NEW DELHI - India's prime minister and U.S. President Barack Obama meet next week to strengthen ties, with the emerging Asian power increasingly playing a bigger role on global issues such as climate change and trade.

Manmohan Singh's three-day state visit starting on November 23 is seen by New Delhi as a touchstone of Obama's intention of sustaining a relationship that deepened under his predecessor George W. Bush.

India is also widely seen as a key geopolitical player in helping bring stability to a South Asian region overshadowed by violence in Afghanistan and Pakistan as well as militant attacks like last year's raids on Mumbai.

Singh and Obama will hold talks on issues ranging from curbing carbon emissions - where the two sides are poles apart - to multi-billion dollar defense contracts and speeding up the completion of a landmark civilian nuclear deal signed last year.

Singh's trip will be the first state visit of the Obama administration, highlighting the prime minister's personal push for broadening ties with Western economies and moving India away from decades of mistrust with Washington.

The success of the trip may be measured by whether the two leaders manage to dispel any doubts of Washington's commitment to New Delhi in a region where it rivals China and Pakistan -- both seen as U.S. foreign policy priorities.

The relationship is good, but lacks a central defining issue, such as the civilian nuclear deal, that defined the relationship during the presidency of George Bush, said Walter Andersen of Johns Hopkins University's South Asia Studies center.

(The visit) provides an opportunity for India and the U.S. to introduce new ideas for regaining the bilateral relationship's strategic momentum. President Bill Clinton started U.S. efforts to build ties with modern India when the Cold War ended nearly two decades ago and India began to liberalize its economy in the 1990s.

FOCUS ON CHINA, PAKISTAN

His successor Bush elevated relations with a 2008 civilian nuclear deal that ended an embargo imposed in 1974 after New Delhi tested a nuclear bomb. Bilateral trade went from $5.6 billion in 1990 to about 43 billion in 2008, a 675 percent rise.

But Obama's early focus on Pakistan to fight the Taliban and emphasis on relations with China irked some in India, which had hoped to build on Bush's legacy. In terms of important but second-tier issues -- trade, climate change, even defense sales and counter-terrorism -- relations are good, and may get better, said Stephen Cohen, a South Asia specialist at the Brookings Institution think tank.

However, there seems to be a parting of the ways at the strategic level.

U.S. strategy for Afghanistan, focused partly on Pakistan which Washington sees as a necessary ally, has been criticized as ignoring the concerns of regional countries such as India, which competes with Islamabad for influence in Kabul.

India and Pakistan have fought three wars since independence from Britain in 1947.

India, whose long-running border dispute with China has sharpened in recent months, sees the Asian giant's huge influence over the U.S. economy as leverage Beijing enjoys over Washington.

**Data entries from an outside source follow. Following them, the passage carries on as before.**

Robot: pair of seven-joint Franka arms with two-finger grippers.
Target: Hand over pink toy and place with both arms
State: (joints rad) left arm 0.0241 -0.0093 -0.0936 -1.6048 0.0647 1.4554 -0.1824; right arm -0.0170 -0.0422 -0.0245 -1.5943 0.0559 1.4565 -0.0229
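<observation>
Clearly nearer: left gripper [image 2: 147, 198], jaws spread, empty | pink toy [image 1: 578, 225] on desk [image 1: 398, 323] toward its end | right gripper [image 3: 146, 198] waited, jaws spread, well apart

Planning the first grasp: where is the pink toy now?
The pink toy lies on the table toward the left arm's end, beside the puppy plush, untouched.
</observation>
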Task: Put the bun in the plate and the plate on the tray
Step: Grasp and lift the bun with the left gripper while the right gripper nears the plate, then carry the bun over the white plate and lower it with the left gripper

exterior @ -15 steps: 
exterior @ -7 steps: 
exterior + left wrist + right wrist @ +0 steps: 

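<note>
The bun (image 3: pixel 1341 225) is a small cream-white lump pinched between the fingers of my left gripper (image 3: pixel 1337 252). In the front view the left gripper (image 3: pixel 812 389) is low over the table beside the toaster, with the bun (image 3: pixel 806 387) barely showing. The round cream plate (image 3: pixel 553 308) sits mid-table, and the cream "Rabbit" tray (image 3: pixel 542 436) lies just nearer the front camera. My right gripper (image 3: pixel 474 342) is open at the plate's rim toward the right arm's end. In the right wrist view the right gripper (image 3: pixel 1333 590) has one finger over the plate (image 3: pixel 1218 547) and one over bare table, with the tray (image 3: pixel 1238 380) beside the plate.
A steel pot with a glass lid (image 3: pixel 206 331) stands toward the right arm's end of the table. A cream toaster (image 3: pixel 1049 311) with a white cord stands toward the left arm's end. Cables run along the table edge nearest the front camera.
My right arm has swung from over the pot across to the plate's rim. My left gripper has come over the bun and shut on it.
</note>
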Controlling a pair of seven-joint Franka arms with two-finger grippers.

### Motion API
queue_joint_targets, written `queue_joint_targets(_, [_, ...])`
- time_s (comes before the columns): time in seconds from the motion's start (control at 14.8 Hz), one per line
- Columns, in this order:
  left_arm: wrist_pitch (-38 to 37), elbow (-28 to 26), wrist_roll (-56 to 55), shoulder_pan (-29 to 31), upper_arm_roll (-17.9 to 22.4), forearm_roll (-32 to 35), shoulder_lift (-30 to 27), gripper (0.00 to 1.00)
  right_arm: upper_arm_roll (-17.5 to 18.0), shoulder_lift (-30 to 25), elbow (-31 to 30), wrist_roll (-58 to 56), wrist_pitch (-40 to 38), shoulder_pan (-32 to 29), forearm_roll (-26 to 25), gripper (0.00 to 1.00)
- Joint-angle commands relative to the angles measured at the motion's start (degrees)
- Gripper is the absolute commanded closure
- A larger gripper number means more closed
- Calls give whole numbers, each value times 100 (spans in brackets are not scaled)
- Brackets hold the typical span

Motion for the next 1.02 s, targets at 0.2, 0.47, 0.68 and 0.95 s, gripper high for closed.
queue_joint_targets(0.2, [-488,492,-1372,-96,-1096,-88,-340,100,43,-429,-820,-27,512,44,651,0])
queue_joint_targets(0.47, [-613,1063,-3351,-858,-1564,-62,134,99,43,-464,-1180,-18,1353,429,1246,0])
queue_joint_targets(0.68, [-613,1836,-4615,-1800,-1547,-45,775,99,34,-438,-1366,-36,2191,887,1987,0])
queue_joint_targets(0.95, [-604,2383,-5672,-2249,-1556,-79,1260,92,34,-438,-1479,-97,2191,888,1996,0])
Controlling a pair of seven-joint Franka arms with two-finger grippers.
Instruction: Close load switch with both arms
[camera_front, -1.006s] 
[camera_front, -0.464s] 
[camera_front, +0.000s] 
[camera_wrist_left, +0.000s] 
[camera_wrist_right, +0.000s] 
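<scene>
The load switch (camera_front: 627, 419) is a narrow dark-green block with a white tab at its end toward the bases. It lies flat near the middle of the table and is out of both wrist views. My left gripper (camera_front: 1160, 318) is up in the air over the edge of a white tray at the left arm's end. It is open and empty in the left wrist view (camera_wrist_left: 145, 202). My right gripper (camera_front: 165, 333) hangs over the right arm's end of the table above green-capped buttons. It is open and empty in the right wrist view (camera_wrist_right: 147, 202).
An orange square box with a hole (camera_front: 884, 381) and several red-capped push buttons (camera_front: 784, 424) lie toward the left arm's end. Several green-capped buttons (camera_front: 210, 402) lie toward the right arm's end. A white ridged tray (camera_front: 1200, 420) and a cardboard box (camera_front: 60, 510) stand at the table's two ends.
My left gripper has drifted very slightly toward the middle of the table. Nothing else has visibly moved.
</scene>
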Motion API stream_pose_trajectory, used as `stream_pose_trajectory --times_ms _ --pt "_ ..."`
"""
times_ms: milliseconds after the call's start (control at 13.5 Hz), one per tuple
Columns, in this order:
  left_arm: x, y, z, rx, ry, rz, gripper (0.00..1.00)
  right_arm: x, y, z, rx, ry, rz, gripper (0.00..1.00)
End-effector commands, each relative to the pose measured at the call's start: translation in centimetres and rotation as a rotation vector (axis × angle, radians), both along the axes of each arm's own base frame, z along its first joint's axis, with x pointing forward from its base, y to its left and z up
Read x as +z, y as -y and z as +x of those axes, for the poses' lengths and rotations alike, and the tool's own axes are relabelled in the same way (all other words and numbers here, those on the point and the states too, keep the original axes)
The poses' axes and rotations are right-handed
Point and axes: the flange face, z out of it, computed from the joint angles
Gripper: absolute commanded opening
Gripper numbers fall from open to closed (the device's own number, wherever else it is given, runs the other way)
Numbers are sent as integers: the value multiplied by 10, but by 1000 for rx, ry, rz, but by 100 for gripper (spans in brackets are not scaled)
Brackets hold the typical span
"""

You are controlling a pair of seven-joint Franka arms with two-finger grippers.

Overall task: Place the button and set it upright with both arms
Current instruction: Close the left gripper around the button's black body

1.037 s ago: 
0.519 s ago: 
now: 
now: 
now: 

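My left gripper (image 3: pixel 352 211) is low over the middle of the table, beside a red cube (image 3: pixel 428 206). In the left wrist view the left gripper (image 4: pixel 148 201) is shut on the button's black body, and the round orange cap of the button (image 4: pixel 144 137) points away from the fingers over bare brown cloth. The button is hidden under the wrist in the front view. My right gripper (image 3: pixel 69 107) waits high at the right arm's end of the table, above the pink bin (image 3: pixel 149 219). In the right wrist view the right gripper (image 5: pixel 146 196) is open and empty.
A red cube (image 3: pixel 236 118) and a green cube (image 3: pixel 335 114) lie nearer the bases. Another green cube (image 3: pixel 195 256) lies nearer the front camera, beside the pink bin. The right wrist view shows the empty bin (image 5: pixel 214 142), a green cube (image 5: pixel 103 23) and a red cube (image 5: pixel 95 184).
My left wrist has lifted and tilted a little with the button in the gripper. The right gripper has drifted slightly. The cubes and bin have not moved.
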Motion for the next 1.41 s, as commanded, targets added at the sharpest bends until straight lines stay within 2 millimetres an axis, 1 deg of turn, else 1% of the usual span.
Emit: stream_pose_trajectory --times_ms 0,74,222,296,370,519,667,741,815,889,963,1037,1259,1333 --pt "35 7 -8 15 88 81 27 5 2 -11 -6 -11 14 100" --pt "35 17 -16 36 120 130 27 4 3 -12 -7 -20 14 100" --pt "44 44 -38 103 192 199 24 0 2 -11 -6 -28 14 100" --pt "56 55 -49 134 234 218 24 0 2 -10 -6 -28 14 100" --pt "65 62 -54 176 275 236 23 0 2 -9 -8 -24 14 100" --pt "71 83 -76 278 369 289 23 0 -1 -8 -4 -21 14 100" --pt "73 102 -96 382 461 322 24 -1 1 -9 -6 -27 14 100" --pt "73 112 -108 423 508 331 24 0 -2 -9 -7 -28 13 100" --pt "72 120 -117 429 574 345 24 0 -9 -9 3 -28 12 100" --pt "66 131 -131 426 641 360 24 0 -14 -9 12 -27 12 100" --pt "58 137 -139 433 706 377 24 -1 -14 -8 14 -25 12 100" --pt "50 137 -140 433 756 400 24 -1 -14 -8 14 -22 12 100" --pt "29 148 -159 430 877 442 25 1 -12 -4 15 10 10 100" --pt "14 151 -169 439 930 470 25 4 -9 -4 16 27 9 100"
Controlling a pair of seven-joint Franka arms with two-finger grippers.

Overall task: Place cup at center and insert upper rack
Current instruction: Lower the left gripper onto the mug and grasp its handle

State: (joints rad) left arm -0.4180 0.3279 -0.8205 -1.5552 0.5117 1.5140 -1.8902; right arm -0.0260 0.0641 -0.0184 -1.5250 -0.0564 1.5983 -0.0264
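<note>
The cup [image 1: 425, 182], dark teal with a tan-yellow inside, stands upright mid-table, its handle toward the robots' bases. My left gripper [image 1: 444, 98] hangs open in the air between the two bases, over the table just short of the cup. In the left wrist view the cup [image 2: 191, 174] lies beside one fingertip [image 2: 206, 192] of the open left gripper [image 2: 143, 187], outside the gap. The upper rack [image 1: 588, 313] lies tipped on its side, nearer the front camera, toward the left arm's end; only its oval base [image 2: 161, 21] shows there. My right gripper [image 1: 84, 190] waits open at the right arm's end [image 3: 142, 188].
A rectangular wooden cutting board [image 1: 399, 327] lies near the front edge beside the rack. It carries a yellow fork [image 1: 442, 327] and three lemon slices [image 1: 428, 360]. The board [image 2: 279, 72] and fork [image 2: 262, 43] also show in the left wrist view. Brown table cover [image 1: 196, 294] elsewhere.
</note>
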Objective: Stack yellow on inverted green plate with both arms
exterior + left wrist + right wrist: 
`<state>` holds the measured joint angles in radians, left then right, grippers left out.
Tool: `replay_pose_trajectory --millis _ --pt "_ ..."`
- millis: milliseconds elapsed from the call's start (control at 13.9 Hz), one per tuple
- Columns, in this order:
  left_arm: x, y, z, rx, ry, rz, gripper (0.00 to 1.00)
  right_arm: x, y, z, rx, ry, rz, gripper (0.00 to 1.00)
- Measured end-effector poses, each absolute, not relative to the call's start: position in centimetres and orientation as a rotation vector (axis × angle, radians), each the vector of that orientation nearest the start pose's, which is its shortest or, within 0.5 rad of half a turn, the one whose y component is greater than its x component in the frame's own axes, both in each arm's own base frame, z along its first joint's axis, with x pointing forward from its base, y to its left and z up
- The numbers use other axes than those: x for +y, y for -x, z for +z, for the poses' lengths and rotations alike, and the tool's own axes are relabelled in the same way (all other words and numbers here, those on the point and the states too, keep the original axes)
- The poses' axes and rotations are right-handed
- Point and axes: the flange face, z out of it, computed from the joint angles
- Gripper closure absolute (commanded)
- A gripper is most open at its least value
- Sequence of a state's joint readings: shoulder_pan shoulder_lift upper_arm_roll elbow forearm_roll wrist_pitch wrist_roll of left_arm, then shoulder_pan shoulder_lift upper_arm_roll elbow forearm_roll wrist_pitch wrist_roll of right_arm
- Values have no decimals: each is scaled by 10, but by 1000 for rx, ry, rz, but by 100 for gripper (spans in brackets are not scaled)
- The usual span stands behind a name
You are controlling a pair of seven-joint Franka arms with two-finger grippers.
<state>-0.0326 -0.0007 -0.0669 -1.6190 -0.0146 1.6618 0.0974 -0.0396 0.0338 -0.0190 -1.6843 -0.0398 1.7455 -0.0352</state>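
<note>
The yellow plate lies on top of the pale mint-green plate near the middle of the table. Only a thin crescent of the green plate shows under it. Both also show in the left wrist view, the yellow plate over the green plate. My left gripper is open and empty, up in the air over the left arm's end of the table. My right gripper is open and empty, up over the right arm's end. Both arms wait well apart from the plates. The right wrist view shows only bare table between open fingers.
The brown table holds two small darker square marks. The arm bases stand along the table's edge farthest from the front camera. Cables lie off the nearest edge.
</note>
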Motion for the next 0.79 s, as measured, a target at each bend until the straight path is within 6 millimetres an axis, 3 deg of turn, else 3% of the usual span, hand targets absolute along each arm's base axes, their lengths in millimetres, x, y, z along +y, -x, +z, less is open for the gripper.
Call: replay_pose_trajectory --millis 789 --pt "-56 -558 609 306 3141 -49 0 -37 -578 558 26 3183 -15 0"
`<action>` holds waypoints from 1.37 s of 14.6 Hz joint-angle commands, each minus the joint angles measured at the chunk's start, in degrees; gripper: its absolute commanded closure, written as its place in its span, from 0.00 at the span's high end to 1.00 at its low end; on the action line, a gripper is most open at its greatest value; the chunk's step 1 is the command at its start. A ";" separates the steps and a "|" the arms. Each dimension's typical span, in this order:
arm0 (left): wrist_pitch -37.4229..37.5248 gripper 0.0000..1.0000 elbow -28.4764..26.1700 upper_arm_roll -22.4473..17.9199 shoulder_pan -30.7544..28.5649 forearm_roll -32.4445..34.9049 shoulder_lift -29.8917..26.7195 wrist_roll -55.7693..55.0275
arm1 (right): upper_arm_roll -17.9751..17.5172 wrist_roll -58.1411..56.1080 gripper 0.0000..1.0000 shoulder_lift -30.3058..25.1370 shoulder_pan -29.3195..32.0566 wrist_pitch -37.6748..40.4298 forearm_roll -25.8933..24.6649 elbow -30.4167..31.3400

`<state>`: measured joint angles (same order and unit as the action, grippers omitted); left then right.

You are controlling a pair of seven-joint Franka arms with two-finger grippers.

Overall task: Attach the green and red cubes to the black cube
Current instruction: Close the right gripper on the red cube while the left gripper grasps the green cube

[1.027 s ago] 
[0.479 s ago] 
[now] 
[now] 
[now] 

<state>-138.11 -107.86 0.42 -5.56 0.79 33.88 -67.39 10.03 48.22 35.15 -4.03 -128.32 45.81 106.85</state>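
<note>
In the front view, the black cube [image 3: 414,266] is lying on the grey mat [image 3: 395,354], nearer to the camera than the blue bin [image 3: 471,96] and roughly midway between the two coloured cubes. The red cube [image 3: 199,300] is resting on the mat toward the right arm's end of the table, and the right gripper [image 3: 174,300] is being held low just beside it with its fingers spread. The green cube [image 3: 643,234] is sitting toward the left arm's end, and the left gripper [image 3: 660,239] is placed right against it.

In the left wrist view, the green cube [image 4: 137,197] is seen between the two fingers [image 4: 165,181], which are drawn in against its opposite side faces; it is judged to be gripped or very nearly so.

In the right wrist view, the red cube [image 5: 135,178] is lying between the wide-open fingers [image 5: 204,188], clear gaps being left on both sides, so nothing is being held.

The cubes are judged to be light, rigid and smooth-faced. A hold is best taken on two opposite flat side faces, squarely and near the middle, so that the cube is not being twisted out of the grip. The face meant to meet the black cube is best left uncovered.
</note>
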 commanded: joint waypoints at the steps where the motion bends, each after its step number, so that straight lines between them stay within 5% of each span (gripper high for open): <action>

India also worries about Chinese support for Pakistan. Beijing is concerned about the Dalai Lama's presence in India.
So when India sees Obama preoccupied with China and Pakistan it gets worried, Chintamani Mahapatra, foreign policy professor at the New Delhi-based Jawaharlal Nehru University.

It will look for a statement that will acknowledge a greater role for India in the region and assuage the fact that the Obama administration has so far marginalized New Delhi. But Washington values India's importance as an economic power, its huge market, a booming IT industry, its military might and potential as a counterweight to China.

Among the nettlesome issues Singh will discuss is the nuclear deal held up now for want of liability protection for American firms and nuclear fuel reprocessing rights for India.

India will also hope Obama declares his support for a permanent seat for Indian on the U.N. Security Council.

We can talk strategy, we can talk economics, we can talk the great global issues of the day, said consultant Frank Wisner, former U.S. ambassador to India. We need India's cooperation if we are to achieve any of our objectives.